• PROVIDED INFORMATION:
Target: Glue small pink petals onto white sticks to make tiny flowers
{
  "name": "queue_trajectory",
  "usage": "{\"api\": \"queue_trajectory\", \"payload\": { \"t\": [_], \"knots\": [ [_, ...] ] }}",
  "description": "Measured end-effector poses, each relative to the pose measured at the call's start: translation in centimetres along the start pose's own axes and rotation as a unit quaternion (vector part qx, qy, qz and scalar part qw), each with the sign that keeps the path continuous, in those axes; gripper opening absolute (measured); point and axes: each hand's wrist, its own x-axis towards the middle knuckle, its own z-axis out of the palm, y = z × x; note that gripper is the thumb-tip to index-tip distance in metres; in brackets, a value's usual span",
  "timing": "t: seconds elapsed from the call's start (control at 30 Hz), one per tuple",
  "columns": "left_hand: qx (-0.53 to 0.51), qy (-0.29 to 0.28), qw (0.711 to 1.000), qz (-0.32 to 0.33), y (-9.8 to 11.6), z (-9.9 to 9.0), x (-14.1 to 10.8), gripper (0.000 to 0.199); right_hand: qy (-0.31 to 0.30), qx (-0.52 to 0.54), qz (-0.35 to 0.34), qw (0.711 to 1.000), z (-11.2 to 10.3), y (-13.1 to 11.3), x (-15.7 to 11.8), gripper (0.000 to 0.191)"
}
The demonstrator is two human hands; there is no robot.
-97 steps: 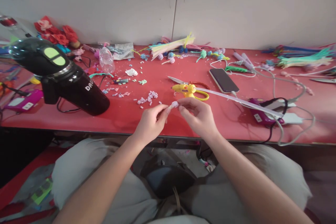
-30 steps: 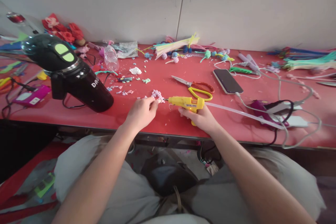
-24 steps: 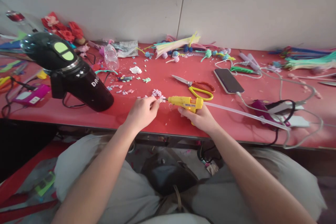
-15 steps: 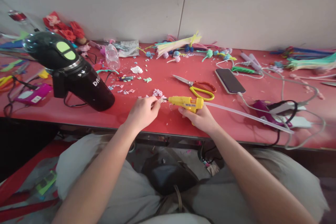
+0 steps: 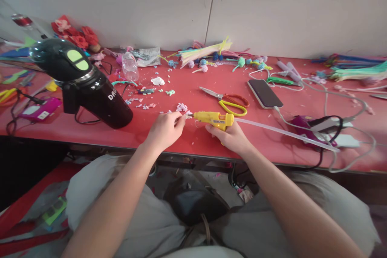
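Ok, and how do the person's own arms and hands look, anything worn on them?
The left hand and right hand are ungloved, with no rings or watch visible. Both forearms are bare, with no sleeves in view. Below them show loose, greyish trousers.

Soft, dullish light, glints on the black bottle (image 5: 101, 102), blurred and stretched outer edges.
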Motion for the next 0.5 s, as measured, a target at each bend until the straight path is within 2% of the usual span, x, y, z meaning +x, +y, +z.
{"api": "queue_trajectory", "payload": {
  "t": [0.5],
  "knots": [
    [0.016,-0.003,1.000,0.004,-0.33,0.18,-0.06,0.029,0.013,-0.002,0.006,1.000,-0.10,0.78,0.08,0.028]
  ]
}}
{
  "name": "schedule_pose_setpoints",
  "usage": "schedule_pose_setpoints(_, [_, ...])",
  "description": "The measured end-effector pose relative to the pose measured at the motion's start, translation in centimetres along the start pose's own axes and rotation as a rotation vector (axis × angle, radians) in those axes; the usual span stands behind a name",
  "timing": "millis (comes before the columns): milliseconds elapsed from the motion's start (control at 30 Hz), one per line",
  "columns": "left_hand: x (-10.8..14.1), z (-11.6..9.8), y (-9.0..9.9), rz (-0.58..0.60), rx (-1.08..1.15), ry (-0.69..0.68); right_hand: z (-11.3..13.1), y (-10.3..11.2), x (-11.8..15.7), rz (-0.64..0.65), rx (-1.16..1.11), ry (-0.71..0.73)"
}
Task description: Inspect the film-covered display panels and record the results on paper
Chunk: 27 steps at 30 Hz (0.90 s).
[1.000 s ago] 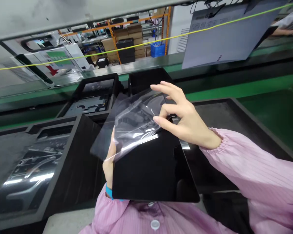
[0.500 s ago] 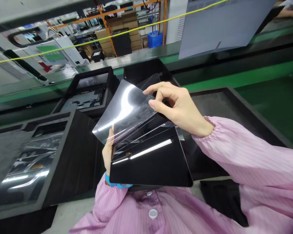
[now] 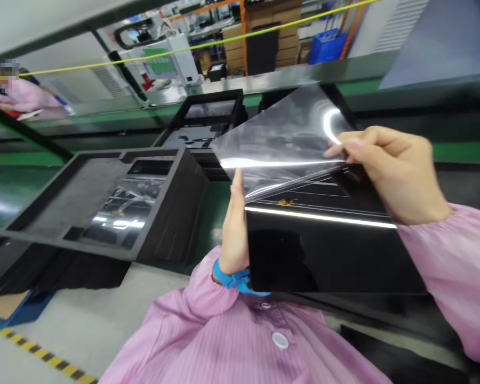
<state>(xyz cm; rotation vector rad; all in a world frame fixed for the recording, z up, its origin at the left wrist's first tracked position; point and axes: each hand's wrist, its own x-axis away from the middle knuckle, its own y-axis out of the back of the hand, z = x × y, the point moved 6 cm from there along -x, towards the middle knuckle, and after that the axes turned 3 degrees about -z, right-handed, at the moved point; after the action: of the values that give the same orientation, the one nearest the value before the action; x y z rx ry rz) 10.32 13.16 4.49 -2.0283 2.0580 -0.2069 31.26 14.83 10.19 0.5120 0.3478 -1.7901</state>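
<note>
A glossy black panel (image 3: 328,256) is held in front of the body, reflecting a bright light strip. My left hand (image 3: 236,229) supports it along its left edge; a blue band circles that wrist. My right hand (image 3: 392,165) pinches a clear plastic film (image 3: 280,133) near the panel's upper right. The film is lifted and curled above the panel's far part, its left end standing over my left fingertips. A small gold-coloured patch (image 3: 288,202) shows near the lower edge of the film.
A black foam tray (image 3: 156,226) with a film-covered part stands at the left. Another tray (image 3: 240,114) with dark parts lies beyond. A yellow cord (image 3: 208,47) crosses the view. A person in pink (image 3: 28,96) is at the far left, and a blue bin (image 3: 327,47) stands behind.
The view has turned left, so the scene has shifted right. The film is spread wider above the panel, and my right fingers have closed more tightly on it.
</note>
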Motion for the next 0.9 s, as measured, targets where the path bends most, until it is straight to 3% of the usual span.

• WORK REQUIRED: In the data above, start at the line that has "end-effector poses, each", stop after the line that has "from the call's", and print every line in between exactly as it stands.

• OUTPUT:
  "description": "Measured end-effector poses, each relative to the pose measured at the call's start: translation in centimetres along the start pose's own axes and rotation as a unit quaternion (vector part qx, qy, qz and scalar part qw), each with the sign that keeps the path continuous, in those axes; gripper opening absolute (measured); point and axes: each hand's wrist, its own x-axis towards the middle knuckle, its own z-axis out of the palm, y = z × x; note that gripper is the thumb-tip to index-tip distance in metres; in brackets, a value's usual span",
  "timing": "t: seconds elapsed from the call's start (control at 30 Hz), one per tuple",

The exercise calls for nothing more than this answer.